_Assignment_: Below are records; reproduce exactly the lines from the one that has "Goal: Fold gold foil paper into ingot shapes" through the one that has "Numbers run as", ends included, and nothing more.

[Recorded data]
______
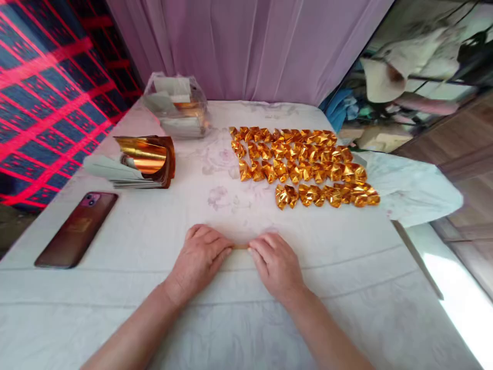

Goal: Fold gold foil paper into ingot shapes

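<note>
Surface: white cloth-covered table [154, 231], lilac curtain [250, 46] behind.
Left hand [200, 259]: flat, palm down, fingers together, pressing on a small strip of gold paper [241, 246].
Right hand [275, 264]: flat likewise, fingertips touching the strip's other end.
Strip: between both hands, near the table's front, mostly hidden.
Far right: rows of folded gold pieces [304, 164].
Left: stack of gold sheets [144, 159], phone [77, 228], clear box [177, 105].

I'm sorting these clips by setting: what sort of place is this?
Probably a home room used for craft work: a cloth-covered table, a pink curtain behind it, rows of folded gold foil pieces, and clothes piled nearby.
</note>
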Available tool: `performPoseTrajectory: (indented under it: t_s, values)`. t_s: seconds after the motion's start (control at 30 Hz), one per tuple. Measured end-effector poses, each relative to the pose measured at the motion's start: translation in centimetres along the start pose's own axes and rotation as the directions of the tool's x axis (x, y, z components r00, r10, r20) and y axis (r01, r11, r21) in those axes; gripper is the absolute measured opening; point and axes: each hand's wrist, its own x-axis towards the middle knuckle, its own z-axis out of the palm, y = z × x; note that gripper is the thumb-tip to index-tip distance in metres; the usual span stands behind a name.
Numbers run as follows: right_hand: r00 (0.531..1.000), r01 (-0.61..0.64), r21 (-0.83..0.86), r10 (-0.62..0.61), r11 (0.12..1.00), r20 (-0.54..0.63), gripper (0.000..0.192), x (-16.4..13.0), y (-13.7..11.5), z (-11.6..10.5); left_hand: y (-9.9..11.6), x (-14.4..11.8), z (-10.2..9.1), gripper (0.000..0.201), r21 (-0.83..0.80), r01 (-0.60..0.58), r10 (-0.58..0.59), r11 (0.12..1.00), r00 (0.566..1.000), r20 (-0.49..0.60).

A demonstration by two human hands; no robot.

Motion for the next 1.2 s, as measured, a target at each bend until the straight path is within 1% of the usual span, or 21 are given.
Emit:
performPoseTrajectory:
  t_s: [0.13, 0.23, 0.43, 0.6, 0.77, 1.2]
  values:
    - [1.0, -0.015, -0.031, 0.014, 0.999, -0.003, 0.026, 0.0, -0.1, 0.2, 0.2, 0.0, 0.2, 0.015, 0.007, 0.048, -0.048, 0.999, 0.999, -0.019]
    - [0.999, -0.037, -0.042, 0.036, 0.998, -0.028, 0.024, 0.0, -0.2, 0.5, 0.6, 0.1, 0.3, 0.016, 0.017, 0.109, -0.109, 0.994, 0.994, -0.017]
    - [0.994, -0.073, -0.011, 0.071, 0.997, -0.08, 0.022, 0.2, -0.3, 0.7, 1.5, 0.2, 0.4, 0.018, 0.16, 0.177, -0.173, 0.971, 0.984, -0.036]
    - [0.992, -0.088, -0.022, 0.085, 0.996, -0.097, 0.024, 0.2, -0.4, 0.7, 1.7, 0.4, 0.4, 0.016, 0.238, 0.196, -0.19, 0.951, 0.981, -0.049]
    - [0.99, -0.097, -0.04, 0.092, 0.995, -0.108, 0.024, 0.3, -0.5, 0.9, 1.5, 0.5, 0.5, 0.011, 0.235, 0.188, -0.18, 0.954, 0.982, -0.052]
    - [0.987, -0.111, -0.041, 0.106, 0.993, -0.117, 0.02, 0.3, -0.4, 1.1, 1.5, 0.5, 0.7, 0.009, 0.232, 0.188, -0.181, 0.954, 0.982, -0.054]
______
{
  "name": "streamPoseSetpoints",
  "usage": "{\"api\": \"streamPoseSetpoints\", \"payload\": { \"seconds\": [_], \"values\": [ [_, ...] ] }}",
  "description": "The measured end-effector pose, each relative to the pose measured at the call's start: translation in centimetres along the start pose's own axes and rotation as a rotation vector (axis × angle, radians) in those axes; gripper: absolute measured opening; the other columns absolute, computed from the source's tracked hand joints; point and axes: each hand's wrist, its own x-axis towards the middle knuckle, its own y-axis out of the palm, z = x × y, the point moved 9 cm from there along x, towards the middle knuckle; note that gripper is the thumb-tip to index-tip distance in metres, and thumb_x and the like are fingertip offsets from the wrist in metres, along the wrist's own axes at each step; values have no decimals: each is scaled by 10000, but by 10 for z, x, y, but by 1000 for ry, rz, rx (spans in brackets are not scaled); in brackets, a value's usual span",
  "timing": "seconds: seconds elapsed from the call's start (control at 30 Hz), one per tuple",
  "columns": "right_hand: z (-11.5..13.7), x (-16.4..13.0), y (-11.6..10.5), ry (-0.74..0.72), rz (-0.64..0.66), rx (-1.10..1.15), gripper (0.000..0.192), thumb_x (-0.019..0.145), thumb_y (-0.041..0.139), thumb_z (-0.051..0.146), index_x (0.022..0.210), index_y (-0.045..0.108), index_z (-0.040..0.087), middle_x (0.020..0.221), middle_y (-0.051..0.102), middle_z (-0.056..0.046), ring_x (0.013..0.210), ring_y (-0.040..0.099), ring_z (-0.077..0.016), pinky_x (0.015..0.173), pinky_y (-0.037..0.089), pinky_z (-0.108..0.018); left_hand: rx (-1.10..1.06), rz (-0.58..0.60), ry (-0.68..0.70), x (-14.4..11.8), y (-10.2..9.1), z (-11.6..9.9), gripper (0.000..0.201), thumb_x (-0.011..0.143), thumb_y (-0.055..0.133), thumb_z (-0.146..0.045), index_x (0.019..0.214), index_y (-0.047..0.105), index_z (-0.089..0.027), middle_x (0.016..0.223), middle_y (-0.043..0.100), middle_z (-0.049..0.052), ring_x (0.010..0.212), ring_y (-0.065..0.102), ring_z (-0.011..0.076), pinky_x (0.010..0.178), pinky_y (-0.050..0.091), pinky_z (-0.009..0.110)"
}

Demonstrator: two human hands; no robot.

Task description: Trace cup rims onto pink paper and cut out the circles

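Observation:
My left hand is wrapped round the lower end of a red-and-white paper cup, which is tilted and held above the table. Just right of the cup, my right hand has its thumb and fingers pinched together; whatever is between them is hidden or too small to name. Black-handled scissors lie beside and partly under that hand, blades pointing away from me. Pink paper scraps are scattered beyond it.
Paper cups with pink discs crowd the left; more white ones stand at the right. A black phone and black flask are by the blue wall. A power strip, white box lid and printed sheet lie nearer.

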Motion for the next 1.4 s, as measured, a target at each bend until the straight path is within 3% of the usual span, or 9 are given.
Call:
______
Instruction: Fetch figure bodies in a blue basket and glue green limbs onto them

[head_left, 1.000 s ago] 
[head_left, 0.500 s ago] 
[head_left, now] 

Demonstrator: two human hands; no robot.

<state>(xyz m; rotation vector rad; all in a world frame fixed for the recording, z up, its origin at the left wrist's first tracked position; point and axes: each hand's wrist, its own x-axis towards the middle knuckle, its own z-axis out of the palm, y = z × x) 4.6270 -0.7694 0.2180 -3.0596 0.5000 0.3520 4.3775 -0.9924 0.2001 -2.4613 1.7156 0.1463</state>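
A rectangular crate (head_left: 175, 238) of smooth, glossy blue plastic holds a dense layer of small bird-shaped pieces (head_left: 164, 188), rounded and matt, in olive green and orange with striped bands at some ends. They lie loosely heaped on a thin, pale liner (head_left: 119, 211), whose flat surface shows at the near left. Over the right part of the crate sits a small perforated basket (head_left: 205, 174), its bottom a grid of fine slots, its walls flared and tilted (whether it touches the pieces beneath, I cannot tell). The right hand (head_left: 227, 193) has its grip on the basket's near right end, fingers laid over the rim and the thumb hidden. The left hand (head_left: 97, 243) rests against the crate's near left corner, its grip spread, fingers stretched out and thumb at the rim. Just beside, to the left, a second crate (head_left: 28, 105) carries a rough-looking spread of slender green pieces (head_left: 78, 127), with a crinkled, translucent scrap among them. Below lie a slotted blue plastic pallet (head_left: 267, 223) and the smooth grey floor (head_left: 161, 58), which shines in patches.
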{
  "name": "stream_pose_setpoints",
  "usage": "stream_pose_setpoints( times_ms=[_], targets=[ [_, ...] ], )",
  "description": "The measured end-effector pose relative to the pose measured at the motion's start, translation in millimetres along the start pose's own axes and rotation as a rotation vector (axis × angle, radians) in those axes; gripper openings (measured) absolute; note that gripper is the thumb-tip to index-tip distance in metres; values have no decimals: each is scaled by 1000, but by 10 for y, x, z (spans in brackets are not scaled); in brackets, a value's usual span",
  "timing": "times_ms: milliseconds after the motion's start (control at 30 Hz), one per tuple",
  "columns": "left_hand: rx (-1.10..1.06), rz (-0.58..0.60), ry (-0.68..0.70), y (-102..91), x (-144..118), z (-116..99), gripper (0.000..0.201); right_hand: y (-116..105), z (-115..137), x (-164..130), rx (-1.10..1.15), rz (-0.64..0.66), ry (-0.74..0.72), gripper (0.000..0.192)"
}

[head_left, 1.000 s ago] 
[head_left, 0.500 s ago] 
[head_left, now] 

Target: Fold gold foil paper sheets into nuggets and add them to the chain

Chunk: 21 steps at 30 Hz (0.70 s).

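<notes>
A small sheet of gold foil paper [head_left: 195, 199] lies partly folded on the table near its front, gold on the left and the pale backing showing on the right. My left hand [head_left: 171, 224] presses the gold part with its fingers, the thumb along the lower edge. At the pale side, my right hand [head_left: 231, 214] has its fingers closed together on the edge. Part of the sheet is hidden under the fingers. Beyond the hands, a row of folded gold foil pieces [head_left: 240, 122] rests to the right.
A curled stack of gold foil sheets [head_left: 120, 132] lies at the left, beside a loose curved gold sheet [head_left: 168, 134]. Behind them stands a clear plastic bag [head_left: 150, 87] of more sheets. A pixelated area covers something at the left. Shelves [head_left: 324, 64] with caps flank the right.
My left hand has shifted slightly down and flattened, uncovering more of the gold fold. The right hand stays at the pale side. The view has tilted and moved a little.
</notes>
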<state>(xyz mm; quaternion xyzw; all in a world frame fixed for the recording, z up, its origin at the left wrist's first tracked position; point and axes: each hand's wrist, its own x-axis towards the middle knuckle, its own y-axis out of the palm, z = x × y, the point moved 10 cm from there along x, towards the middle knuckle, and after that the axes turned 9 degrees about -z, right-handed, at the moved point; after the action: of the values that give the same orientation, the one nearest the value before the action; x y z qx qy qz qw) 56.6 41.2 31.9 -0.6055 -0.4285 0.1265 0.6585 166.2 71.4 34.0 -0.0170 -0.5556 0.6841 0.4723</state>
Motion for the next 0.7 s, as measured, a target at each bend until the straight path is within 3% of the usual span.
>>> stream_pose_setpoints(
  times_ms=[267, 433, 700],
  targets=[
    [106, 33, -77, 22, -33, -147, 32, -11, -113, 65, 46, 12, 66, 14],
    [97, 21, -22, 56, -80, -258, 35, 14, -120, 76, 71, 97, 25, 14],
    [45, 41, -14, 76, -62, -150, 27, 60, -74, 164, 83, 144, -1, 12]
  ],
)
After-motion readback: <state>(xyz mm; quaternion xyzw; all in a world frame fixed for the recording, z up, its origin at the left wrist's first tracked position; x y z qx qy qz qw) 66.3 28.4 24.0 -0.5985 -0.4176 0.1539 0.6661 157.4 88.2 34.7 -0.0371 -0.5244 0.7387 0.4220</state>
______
_Solution for this exercise_:
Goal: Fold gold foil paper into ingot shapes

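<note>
Surface: white cloth-covered table [154, 231], lilac curtain [250, 46] behind.
Left hand [200, 259]: flat, palm down, fingers together, pressing on a small strip of gold paper [241, 246].
Right hand [275, 264]: flat likewise, fingertips touching the strip's other end.
Strip: between both hands, near the table's front, mostly hidden.
Far right: rows of folded gold pieces [304, 164].
Left: stack of gold sheets [144, 159], phone [77, 228], clear box [177, 105].

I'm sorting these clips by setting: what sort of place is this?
Probably a home room used for craft work: a cloth-covered table, a pink curtain behind it, rows of folded gold foil pieces, and clothes piled nearby.
</note>
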Available tool: `performPoseTrajectory: (indented under it: t_s, values)`. t_s: seconds after the motion's start (control at 30 Hz), one per tuple. Measured end-effector poses, each relative to the pose measured at the motion's start: translation in centimetres along the start pose's own axes and rotation as the directions of the tool's x axis (x, y, z components r00, r10, r20) and y axis (r01, r11, r21) in those axes; gripper is the absolute measured opening; point and axes: each hand's wrist, its own x-axis towards the middle knuckle, its own z-axis out of the palm, y = z × x; note that gripper is the thumb-tip to index-tip distance in metres; the usual span stands behind a name.
Numbers run as follows: right_hand: r00 (0.531..1.000), r01 (-0.61..0.64), r21 (-0.83..0.86), r10 (-0.62..0.61), r11 (0.12..1.00), r20 (-0.54..0.63), gripper (0.000..0.192), x (-16.4..13.0), y (-13.7..11.5), z (-11.6..10.5); left_hand: y (-9.9..11.6), x (-14.4..11.8), z (-10.2..9.1), gripper (0.000..0.201), r21 (-0.83..0.80), r01 (-0.60..0.58), r10 (-0.58..0.59), r11 (0.12..1.00), r00 (0.566..1.000), r20 (-0.49..0.60).

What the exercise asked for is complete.